Pensamos que o principal objectivo da prestação de serviços pela Universidade deve ser o de realizar aquilo que passou a ser tecnologicamente possível, para que outros comecem também a fazê-lo.

  1. Que conclusão retira da actividade que tem estado a referir?

R. As realizações apontadas demonstram que a Inteligência Artificial atingiu já um estado de maturidade pragmática que permite aplicar o investimento em investigação às necessidades quotidianas. Uma prova disso é também a recente escolha feita pela indústria de computadores japonesa (liderada pelo respectivo Ministério), duma linguagem desenvolvida pela Inteligência Artificial – o Prolog – como base quer da arquitectura quer do software dos seus computadores de 5ª geração. É aliás a linguagem com que tratamos, e em que investigamos, desde há 8 anos. Basta dizer que o nosso núcleo edita a única publicação internacional sobre o assunto – a "Logic Programming Newsletter", com 500 subscritores, e que o próximo Workshop da especialidade se realizará em Portugal, no verão.

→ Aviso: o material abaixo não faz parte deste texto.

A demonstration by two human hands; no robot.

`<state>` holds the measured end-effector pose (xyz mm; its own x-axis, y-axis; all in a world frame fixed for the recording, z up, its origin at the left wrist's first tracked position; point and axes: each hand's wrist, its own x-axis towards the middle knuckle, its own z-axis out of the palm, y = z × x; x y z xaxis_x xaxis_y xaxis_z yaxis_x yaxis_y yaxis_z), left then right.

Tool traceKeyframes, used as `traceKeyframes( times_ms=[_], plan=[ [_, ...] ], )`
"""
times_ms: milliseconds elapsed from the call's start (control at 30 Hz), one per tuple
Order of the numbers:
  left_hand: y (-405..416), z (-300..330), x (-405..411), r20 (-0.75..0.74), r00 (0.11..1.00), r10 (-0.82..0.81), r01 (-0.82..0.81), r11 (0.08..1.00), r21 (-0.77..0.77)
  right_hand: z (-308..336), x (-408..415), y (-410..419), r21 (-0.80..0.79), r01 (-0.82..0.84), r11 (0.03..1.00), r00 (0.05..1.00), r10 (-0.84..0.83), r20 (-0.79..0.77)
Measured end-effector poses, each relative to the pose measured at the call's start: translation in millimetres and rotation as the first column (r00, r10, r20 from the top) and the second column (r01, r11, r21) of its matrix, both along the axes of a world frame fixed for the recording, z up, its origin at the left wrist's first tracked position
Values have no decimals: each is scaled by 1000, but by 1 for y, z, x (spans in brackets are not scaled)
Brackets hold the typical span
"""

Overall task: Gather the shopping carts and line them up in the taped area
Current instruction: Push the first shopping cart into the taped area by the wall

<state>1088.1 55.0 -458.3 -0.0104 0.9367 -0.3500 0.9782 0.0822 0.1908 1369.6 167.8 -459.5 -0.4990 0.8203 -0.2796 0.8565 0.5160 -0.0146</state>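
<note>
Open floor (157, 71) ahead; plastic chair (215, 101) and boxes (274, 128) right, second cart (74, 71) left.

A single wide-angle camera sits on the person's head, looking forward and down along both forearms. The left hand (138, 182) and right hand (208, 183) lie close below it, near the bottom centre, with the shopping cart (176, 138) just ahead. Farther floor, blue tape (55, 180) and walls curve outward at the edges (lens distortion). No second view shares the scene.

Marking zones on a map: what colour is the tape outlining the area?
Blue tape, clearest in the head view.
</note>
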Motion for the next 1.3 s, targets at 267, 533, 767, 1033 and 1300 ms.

A substância dos projectos realizados encontra-se nas nossas comunicações ao 2º Congresso Português de Informática. Sucintamente, realizámos um sistema pericial para a avaliação dos recursos biofísicos do território, para o Serviço de Estudos da Secretaria de Estado do Ambiente, e realizámos um sistema de apoio ao planeamento da investigação científica e tecnológica face aos objectivos económicas, para a Junta Nacional de Investigação Científica e Tecnológica.

P. Que "autonomia" possuem esses sistemas?

R. Qualquer destes sistemas é interrogável em Português, mercê da programação de uma complexa gramática, que pode ser aplicada a vários domínios com poucas modificações. Basicamente, estes sistemas aceitam uma pergunta em Português, transformam-na numa expressão lógica, e iniciam uma série de deduções, ou raciocínios encadeados, que permitem responder-lhe. Mas não se limitam a apresentar o resultado – explicam todo o raciocínio efectuado. Além disso, são capazes de assimilar novos conhecimentos, sob a forma de regras de raciocínio, sem necessitarem de ser reprogramados. Assim, o utilizador normal pode fazê-lo evoluir com a evolução do conhecimento especializado que possui.

P. Tem circulado a notícia de que o Núcleo de IA prepara um importante contrato com uma empresa de equipamento...

R. É verdade. Estamos a negociar um contrato com a Digital Equipment Corporation (DEC) e a Stanford Research Internacional (SRI) para a transformação dos computadores VAX num sistema completo Prolog, através da sua micro-programação, do acesso ao sistema de exploração de dentro do Prolog, e da realização de utilitários integrados na linguagem.

Só é pena que o Ministério da Educação e das Universidades não nos proporcione os meios para fazermos muito mais, e rentabilizar assim o investimento que é feito na nossa educação.